The terms used to describe abrupt change in the flow of control do not have fixed, standard meanings. Nonetheless, these traditional terms are worth clarifying:

  • Interrupt

    An interrupt results from a signal that an I/O device generates. Recall the example of entering control-C from the keyboard, which is an I/O device. This generates a signal to abort an executing program. An OS interrupt handler, a system routine, responds by terminating the program. An interrupt in this sense is asynchronous: the interrupt results from an event external to the executing program.

  • Trap

    A typical system call starts with a call to an ordinary library function such as printf, which eventually results in the execution of OS code. The situation can be expressed in a different way, using the language of traps. The call to printf results in an event called a trap, which an OS trap handler processes by mapping the library call to the appropriate OS code. A trap in this sense is synchronous: the trap results from the execution of a specific instruction in the application code.
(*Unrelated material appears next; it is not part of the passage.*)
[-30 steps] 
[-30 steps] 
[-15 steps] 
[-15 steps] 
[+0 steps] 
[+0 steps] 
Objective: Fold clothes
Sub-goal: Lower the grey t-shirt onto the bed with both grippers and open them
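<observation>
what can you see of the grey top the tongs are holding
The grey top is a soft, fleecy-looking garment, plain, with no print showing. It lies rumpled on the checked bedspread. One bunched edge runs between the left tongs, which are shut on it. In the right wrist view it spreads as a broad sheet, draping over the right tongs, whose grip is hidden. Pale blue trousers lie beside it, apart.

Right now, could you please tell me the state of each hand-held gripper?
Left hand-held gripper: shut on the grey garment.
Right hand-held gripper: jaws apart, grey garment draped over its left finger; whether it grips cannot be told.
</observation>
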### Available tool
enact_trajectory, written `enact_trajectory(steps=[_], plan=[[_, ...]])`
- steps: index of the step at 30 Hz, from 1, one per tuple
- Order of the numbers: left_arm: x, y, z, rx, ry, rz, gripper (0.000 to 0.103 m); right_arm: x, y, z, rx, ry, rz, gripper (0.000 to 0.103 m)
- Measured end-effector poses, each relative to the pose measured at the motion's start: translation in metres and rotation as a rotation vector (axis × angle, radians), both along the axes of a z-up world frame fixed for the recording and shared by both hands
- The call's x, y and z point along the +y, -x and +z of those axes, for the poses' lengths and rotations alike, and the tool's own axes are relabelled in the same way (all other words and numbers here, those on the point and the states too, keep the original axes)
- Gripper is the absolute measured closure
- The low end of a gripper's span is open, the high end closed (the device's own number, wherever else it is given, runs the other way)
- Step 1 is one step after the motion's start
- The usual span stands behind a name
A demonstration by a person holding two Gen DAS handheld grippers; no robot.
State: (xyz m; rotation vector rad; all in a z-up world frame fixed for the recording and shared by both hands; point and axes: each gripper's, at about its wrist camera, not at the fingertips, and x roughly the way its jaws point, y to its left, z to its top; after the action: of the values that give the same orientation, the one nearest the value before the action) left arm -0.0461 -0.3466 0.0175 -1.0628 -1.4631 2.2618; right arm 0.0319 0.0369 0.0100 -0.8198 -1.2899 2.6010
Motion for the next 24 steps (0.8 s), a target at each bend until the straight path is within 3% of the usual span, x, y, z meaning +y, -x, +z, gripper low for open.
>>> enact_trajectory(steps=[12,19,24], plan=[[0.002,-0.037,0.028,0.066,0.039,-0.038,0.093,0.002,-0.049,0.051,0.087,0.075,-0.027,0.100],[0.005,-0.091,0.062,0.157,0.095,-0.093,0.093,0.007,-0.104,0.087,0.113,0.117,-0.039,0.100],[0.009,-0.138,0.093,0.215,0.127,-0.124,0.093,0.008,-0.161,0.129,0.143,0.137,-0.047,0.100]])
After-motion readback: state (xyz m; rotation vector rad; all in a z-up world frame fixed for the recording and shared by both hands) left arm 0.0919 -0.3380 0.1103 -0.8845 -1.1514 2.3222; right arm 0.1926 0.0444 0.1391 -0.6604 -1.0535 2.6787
    The next two types can seen either as trap subtypes or as types in their own right. In either case, the distinction can be introduced with an similar one in Java. The Java Throwable type has two subtypes. An Exception is generally recoverable; hence, an application should try to catch an exception, such as a FileNotFoundException, and handle the exception some some appropriate way, for example, by reverting to a default file. By contrast, an Error is serious enough that an application typically should not try to catch and recover. For example, given an OutOfMemoryError, there is no way for an application on its own to recover from this condition; hence, there is no point in trying to catch and handle such an error. The difference between a fault and an abort resembles the one between an Exception and an Error, although the correspondence is not exact.

    • Fault

      A fault is condition from which an application typically can recover, but recovery is not a certainty. Suppose, for example, that an executing application references data or instructions that are not currently in memory. This results in a page fault, where a page is a fixed-length block of bytes moved between main memory and disk. (On an Intel box, the standard page is about 4K bytes.) The fault is recoverable in that the OS loads the required page into memory, thereby allowing the application to resume execution.

      In some cases, however, faults are not recoverable. For example, an OS generates a general protection fault if an executing application tries to reference a memory location outside of the application’s address space. An application cannot recover from this fault.

    • Abort

      An abort is a serious condition from which an application cannot recover. The general protection fault noted above might be renamed a general protection abort because the offending application is terminated when it generates an abort.

Aborts in particular underscore that not every request from an application to the OS is honored. If an application requests access to an out-of-bounds memory location, the OS normally responds with an emphatic no in the form of an abort. The possibility of failure is baked into every system call, although system calls may become so routine that they are expected to succeed.

It’s time to summarize. In routine application/system interaction, an application calls a standard library function using the language’s ordinary syntax; the Ruby call to puts is a case in point. The application and the library function execute in user space, that is, with no OS rights and privileges. The library call results in a system call, which invokes OS code that runs in kernel space. Once the OS call completes successfully, the application continues as usual. The application/system interaction turns dramatic when such interaction alters the application’s normal control flow, with an application abort as the most dramatic outcome.